>>>

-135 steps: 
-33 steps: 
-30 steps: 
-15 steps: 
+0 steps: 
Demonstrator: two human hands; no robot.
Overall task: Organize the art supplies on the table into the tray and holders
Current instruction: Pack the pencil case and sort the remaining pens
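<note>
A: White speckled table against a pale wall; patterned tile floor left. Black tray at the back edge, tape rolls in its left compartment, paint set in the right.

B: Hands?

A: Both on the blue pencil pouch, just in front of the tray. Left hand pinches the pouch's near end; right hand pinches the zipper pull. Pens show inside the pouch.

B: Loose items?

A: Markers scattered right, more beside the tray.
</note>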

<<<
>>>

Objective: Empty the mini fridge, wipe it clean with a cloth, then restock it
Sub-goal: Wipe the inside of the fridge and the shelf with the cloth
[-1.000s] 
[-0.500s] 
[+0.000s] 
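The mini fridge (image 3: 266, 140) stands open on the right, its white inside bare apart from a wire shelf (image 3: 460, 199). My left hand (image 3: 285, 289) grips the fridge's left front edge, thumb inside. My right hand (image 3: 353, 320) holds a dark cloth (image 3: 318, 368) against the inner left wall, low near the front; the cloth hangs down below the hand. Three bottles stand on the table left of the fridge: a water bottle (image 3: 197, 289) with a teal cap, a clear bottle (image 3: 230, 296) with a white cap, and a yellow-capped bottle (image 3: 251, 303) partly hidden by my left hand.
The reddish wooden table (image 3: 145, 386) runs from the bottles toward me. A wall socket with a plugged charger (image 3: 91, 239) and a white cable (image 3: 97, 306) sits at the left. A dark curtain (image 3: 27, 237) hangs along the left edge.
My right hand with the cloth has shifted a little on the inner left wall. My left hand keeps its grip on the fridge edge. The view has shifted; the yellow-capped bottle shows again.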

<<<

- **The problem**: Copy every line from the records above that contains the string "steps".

- **Your solution**:
-135 steps: 
-33 steps: 
-30 steps: 
-15 steps: 
+0 steps: 

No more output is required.